| Task prompt |
The reply should hold only the lines below beginning at the one with "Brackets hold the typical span" and ending at the one with "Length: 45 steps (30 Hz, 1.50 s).", copied exactly, with every picture left out.

***

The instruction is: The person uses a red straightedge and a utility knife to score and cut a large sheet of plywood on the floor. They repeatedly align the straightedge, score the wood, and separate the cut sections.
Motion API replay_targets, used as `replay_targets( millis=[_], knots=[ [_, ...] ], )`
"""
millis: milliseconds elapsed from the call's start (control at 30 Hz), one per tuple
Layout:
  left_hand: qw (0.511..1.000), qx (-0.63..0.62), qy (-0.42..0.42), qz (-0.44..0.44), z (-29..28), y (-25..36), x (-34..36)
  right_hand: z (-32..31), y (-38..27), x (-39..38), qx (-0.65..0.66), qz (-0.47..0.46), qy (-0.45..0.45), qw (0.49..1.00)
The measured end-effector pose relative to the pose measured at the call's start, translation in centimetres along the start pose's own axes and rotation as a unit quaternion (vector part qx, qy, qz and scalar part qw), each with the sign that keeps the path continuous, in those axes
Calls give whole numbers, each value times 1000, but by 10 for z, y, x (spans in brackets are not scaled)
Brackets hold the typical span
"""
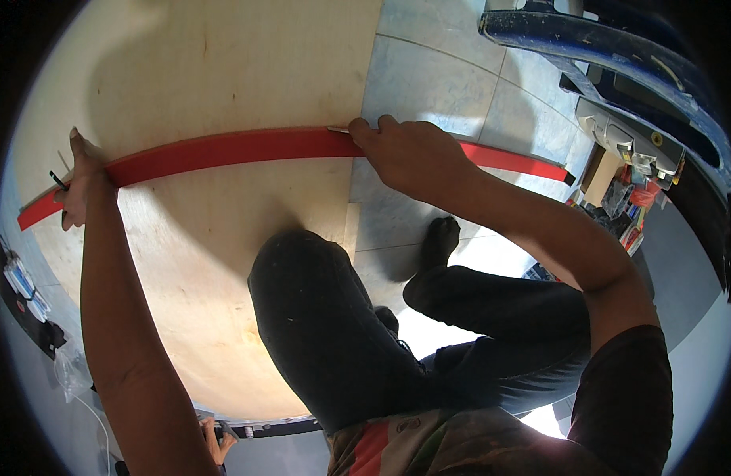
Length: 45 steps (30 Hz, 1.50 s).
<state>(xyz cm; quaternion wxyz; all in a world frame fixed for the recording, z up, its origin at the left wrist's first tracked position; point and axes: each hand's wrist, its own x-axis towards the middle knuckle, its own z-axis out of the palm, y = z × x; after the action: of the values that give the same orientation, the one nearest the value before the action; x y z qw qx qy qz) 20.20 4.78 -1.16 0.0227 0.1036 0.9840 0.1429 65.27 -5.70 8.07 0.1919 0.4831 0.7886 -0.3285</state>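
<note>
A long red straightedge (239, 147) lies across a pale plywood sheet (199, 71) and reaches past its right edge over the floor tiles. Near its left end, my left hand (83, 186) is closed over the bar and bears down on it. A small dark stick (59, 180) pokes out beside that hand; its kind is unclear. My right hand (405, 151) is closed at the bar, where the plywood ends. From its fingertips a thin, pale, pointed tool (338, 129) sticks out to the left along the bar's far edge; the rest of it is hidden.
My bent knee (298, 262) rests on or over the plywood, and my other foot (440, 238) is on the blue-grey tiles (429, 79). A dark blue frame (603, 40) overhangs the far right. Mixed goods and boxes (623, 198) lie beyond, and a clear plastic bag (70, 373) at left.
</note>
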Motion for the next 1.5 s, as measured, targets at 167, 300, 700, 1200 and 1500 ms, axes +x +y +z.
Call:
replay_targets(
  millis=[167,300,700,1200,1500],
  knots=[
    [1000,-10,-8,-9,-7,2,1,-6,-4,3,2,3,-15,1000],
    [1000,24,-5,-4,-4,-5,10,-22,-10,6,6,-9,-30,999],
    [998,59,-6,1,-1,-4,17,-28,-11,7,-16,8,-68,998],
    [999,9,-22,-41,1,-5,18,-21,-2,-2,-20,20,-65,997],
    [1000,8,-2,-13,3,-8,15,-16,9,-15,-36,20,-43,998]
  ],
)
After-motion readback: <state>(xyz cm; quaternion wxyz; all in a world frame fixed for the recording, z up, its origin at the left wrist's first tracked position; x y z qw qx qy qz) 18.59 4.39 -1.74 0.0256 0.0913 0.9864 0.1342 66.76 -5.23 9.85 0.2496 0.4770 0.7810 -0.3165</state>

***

| Task solution |
Brackets hold the typical span
"""
Length: 45 steps (30 Hz, 1.50 s).

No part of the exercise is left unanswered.